What situations might arise in which this would be appropriate? Imminent threat to staff, imminent threat to other patients, these types of circumstances, unless there's a an inpatient consultation with a radical change in medication that could give you hope that these behaviors will never be repeated. Imminent threat, obviously, constitutes a reason to move forward with potential dismissal without an opportunity to change those neighbors, if it's threat, isn't it?
Let's talk about those middle two choices. That would be where you communicate with the patient in an attempt to salvage the therapeutic relationship, if the behaviors can be changed.
We want to communicate with the patient. Set the boundaries first before that conversation starts. Know what you're going to say. Outline very specifically, what the behaviors are that are intolerable. Then what the consequences would be if they aren't changed, and what the consequences will be if they are changed.
Communicate with that patient, I recommend communicating verbally, after you've already determined those boundaries, and maybe you go ahead and write that out so that you can follow a script in the conversation. It's very clear which way the conversation is going.
Try to avoid emotional language or subjective language, you want to be very objective and be very calm. If possible, focus a conversation about the patient's well‑being and why these behaviors are undermining the therapeutic relationship that would offer the patient high‑quality care.
Obviously, if the patient changes the behaviors after such a conversation, then that's wonderful. The therapeutic relationship may actually be stronger because of that conversation, and moving through that conflict.
Unfortunately, not all patients and clinicians can keep it together, so what do we do if they don't agree to move forward under the new Conditions of Participation, or if they do agree to move forward, but they violate the agreement that has been made?
It's appropriate to refer the patient to another clinician for continued care. Again, we talked about that not abandoning the patient to allowing them in our case, a 30 day window to return to the practice if there is an emergency.
You want to communicate with the patient trying to end on a positive note if you can, and in addition to the verbal communication again, remember we said communication documentation two different things.
A written letter to the patient outlining the plan is very important.

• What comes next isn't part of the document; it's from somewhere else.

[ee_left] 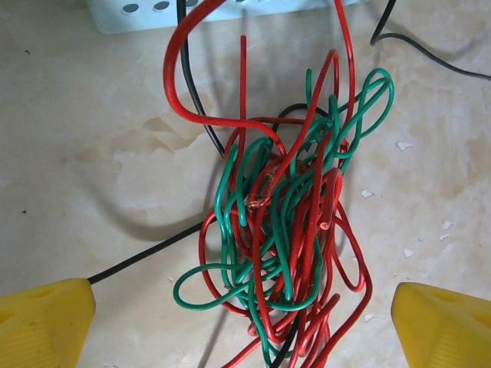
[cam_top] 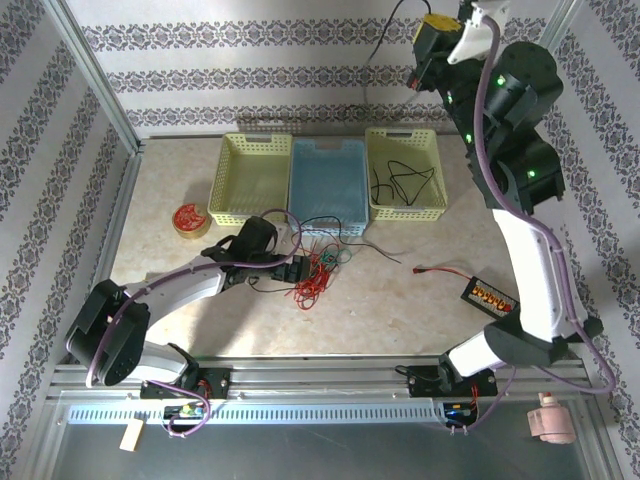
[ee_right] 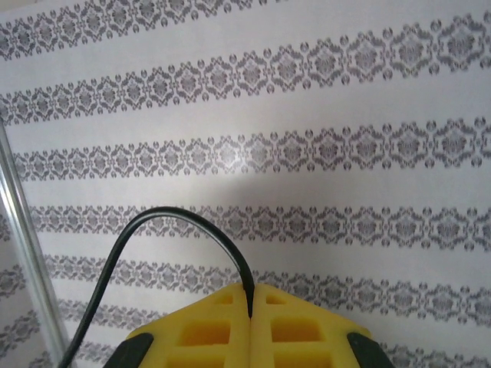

I would recommend that you send that through certified mail, in order that there's no question as to whether the patient has received it.
Hopefully, we can all handle conflicts with patients in a professional manner, and can offer our patients the best chance to move forward in a positive way. We can certainly protect our staff and other patients from inappropriate behaviors that may be happening in the clinical space.
We want to always keep in mind that we want to, first, do no harm. That doesn't just mean the patient, it also means to our staff or other patients, and ourselves. Balancing all that can be quite a challenge. Reaching out to trusted colleagues. Protecting patient confidentiality all the while, of course, is a valued strategy to help you negotiate these challenging issues with patients.
I promise you, once the issue is resolved, and the conflict is handled, you probably feel a lot better about the situation and realize that you might have been carrying a weight of unresolved conflict that may actually free you once that's finished to provide better care. Hopefully, for that patient, his behavior changes but certainly for the rest of your clinical panel as well.
You'll move forward in a better way to provide the best care that you can. I hope this helps today and good luck with treating your patients.